▶ TASK OBJECTIVE:
Below this line is a set of entries; quote exactly the lines from the line that contains "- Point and" to the line that contains "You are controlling", both lines included.

▶ RECORDS TO USE:
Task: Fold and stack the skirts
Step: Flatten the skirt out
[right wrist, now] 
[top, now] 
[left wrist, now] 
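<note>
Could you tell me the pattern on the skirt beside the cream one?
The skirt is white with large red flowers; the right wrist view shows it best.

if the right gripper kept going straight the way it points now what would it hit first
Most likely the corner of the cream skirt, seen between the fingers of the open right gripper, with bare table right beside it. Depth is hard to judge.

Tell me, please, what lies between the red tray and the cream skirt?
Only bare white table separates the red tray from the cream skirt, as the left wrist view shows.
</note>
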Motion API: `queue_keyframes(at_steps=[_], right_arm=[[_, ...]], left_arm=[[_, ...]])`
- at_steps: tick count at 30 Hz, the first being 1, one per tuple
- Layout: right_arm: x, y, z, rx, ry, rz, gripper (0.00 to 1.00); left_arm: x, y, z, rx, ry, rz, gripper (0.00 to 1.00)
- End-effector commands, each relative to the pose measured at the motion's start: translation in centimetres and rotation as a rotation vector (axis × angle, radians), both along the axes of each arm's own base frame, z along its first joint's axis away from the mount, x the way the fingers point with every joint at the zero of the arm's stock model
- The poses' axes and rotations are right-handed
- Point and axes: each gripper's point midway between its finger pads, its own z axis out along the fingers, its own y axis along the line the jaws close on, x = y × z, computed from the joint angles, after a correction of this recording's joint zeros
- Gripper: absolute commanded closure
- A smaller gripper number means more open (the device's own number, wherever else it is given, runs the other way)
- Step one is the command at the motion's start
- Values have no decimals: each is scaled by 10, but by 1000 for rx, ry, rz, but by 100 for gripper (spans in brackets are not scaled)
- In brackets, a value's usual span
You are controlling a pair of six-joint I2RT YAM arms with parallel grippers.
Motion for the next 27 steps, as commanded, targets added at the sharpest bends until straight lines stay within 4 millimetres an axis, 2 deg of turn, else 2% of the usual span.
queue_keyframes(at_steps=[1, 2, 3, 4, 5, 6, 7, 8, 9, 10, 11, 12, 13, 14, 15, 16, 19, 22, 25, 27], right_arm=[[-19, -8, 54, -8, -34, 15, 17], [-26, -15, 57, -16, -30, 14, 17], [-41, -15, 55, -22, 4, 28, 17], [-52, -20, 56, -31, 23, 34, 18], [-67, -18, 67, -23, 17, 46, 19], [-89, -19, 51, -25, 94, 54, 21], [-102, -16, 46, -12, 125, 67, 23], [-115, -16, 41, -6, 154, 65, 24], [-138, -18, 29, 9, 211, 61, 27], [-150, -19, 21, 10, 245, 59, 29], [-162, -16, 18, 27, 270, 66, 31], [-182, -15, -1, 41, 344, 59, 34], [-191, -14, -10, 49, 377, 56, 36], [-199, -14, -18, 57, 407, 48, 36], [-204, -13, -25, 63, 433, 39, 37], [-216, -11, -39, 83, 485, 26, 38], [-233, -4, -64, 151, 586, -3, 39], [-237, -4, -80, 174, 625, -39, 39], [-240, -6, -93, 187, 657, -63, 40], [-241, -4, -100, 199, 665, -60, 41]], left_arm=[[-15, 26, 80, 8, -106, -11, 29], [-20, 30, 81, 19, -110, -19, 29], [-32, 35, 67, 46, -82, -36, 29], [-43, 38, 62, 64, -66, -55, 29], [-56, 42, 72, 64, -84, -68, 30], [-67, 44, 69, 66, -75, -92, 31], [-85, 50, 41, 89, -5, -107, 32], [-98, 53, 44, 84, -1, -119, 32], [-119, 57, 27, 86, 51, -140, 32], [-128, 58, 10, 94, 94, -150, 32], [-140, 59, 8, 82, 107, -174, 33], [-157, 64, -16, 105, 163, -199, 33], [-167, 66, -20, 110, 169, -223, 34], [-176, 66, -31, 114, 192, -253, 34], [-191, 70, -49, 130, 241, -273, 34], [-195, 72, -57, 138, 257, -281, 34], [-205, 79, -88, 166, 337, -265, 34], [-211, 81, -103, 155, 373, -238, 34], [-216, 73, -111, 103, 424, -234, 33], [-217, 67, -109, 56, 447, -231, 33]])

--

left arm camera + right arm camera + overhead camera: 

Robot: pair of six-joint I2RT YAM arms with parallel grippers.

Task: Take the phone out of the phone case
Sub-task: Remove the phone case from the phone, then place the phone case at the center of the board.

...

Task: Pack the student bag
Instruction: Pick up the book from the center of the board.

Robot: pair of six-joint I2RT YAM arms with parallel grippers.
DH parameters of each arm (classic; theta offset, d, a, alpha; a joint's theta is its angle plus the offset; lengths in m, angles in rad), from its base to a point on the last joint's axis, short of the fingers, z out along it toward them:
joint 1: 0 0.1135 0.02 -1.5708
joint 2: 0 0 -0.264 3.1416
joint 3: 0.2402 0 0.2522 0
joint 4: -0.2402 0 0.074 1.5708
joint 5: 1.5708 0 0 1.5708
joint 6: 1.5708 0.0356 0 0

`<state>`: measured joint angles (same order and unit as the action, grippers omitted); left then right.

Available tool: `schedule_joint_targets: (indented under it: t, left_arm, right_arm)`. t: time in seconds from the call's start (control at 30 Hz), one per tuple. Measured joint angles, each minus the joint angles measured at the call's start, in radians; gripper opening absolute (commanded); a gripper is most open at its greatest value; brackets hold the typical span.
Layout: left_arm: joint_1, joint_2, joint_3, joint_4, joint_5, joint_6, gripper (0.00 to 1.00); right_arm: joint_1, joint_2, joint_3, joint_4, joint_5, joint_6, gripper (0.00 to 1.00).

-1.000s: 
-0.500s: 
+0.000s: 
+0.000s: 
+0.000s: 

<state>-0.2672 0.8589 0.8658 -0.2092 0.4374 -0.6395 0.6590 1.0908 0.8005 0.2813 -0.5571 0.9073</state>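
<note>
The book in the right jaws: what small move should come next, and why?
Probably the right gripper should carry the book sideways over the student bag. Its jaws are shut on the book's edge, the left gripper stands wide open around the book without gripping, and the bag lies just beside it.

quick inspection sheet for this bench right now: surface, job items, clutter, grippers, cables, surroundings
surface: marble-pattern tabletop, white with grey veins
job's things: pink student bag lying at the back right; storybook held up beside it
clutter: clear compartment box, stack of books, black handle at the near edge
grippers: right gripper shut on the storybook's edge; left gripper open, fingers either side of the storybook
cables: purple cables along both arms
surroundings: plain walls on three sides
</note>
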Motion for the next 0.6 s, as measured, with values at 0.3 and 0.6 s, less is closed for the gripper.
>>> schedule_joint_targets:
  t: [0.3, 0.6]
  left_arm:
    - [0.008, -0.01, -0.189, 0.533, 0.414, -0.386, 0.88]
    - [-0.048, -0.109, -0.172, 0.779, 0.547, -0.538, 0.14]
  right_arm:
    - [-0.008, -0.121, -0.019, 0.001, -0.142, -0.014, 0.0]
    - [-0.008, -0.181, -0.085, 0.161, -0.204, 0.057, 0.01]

▶ ANSWER TO THE EXERCISE:
- Point and axes: each gripper's point midway between its finger pads, its own z axis out along the fingers, its own y axis along the line the jaws close on, x = y × z, computed from the joint angles, after a correction of this recording's joint zeros
- Gripper: absolute commanded closure
- A smaller gripper number means more open (the device's own number, wherever else it is given, runs the other way)
- Step one is the command at the motion's start
- Values have no decimals: each is scaled by 10, but by 1000 for rx, ry, rz, but by 100 for gripper (spans in brackets are not scaled)
- In brackets, a value's usual span
You are controlling a pair of six-joint I2RT YAM arms with parallel grippers.

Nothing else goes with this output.